New Year’s traditions abound. Champagne corks, midnight countdowns, raucous revelry as the old year fades from light and quiet resolutions for the new. My own is more Robert Burns — auld acquaintance and a scrapbook of yellowed newspaper clippings cut out long ago by those before me. So, for the sake of auld lang syne:
There’s one of my father in a basketball jersey, No. 42, “an eagle-eyed guard,” the sportswriter wrote. I'd never have known were it not for newspapers, or that, when even younger, he was on the Whittier School championship baseball team. There’s a photograph of the youngsters, long past yellow and orange with age but still clear. He’s in the bottom right corner. There’s no app for that.
On the back of the clipping is an advertisement for permanent waves at $1.95. “All the curls you could want,” it said. Another clipping is of my grandmother, recently elected as president of the Eighth Street Methodist Church Aid & Mission Society, “Despite the duties attendant upon a housewife and the mother of several little children, Mrs. O.J. Gausman has issued an invitation to meet with her to form plans for Christmas charity work.” Old-fashioned society writing at its best. Beside it, another of her father, the Rev. Christian Moeller, an aged pastor scheduled to speak in German at the age of 90 bearing the hand-written notation, “year of 1921.”
And my mother’s engagement announcement. “Mrs. Zelma McCray of Sayre announces the engagement and approaching marriage of her daughter, Miss Kathleen McCray, to Capt. Willis F. Gausman.” My other grandmother, Zelma, was the antithesis of the one above — silent movie star beautiful, a genuine flapper, she was one of the first women to smoke, a habit she continued religiously during her 96 years until the nursing home refused to allow it. She promptly died.
Happy New Year.
Patricia Gannon covers society for The Acadiana Advocate. She can be reached at Fete@theadvocate.com.
Symphony Women’s League
Now, here was a holiday party. Laura Myers hosted the Symphony Women’s League at her Settlement home for an elegant cocktail buffet. The outdoors was lit and lovely, while inside, long-stemmed red roses and evergreens adorned the dining room table avec les fromages the hostess prepared herself, and chef Dennis Thibodeaux was ready on the line with bananas Foster alfresco. The well-traveled Thibodeaux has been executive chef in Palm Beach, Florida, and the orange juice for his dish was hand-squeezed from Myers’ own trees. “I’ve gained 25 pounds since he’s been here,” she said. Also taking in some delicious calories: mother-daughter duo Monique Kolder and Bessie Larre, jeweler Dianna Rae and an always-gorgeous Mary Ann Mirian. By the way, the only thing better than the bananas Foster was Thibodeaux’s stand-up.

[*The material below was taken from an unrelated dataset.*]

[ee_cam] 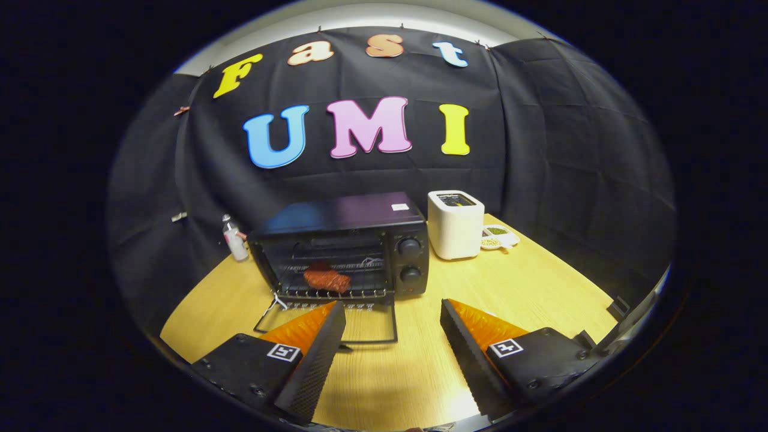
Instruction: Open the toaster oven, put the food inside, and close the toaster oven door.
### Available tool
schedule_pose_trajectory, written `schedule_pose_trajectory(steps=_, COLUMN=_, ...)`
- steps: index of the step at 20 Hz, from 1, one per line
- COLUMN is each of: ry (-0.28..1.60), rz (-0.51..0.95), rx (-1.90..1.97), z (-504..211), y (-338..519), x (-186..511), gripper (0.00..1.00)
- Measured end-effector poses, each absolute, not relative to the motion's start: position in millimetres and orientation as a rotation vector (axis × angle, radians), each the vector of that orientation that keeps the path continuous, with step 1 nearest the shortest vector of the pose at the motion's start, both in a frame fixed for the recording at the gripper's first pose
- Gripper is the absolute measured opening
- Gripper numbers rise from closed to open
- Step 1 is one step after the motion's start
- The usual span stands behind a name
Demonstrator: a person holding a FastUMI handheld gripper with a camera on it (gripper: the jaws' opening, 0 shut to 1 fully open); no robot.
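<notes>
Toaster oven [354,249] sits beyond your fingers on the wooden table [528,288], with its glass door [336,324] dropped flat toward you and the food [327,279], a reddish chunk, lying on the wire rack [330,294] inside. Judging by that, only the closing is left for you.

From the gripper view, your gripper [393,312] is spread wide with nothing between the fingers; the left fingertip [336,315] hangs over the near part of the lowered door, and the right one stands off to the side of it, above bare table.

Watch the next move. You have to get under or behind the door's front edge, and a finger that catches the wire rack instead could drag it and the food out. Push too hard on the door and the light oven may slide back toward the booth wall, or toward the small bottle [235,239] at its left. The white toaster [456,225] and the little dishes [498,237] stand well clear on the right, so a swing from that side is the safer one. Close gently, or the door may bounce open again.
</notes>
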State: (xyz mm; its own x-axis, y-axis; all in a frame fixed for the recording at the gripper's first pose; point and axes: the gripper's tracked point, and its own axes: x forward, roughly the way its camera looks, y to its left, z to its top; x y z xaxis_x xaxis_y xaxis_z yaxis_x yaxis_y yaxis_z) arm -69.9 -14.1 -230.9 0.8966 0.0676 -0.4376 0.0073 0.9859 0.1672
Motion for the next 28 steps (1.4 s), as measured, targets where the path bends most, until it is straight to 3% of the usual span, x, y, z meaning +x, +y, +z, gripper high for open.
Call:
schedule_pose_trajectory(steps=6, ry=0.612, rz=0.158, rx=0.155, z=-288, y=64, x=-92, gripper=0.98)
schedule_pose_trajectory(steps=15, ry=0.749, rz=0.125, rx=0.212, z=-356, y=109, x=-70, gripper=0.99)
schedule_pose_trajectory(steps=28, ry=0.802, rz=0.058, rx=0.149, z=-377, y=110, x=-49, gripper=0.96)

Chip and Jennifer Jackson attended Gov. John Bel Edwards and Donna Edwards' annual Christmas party at the mansion. Guests were asked to bring gift cards to help foster care families, and both the governor and first lady posed for photos. Also in attendance were former Gov. Kathleen Blanco and husband Raymond.
Following an outdoor wedding at the home of Bill and Tressie Ham, Kim Veillon and Marty Thibodeaux celebrated with an elegant Petroleum Club reception. Both Santa Claus and Cajun musicians welcomed guests curbside, while inside was classic, with a guestbook accompanied by family mementos, a vintage wedding veil and bejeweled Christmas trees. Sinatra singer Spencer Racca and Patsy Bienvenu entertained as well-wishers enjoyed an elaborate wedding cake and turtle soup. Veillon is the owner of It’s a Wrap Flowers by Kim Veillon and Thibodeaux is director of sales for Party Central. The couple will reside in Lafayette.
City Club Social
The place was rockin' when Fête came knockin'. Moss Motors celebrated the season with a Grill Bar cocktail party, complete with dancing, DJ and door prizes for days, including a 1952 Mercedes steering wheel clock for Sharon Moss. A good time was had by all, including Chad Trotti, Mitch Stover, the lovely Sarah Moss, lady in red Cynthia Allen and Jordan Bruno, who was literally the cat’s pajamas, courtesy of Walmart in Broussard. As for Dr. Curtis Roy, like they say, “Never cry over spilt wine.”
Faith House Follies
Purple was a mighty popular color at An Evening of Hope, the Faith House fundraiser and tribute to Prince. Held at the UL Student Union Ballroom, the entertainment featured 10 lip sync teams competing for charity. “They’re doing a whole performance, dancing and lip syncing,” said Faith House director Billi Lacombe. Ticketed guests could also take chances on the Paul’s Champagne Raffle and a 14K gold and topaz pendant, and turning out for the cause were pretty Jessica McGehee, Al and Lisa Lilley, Marcus and Brianna Smith and Jamie Angelle, who synced "When Doves Cry."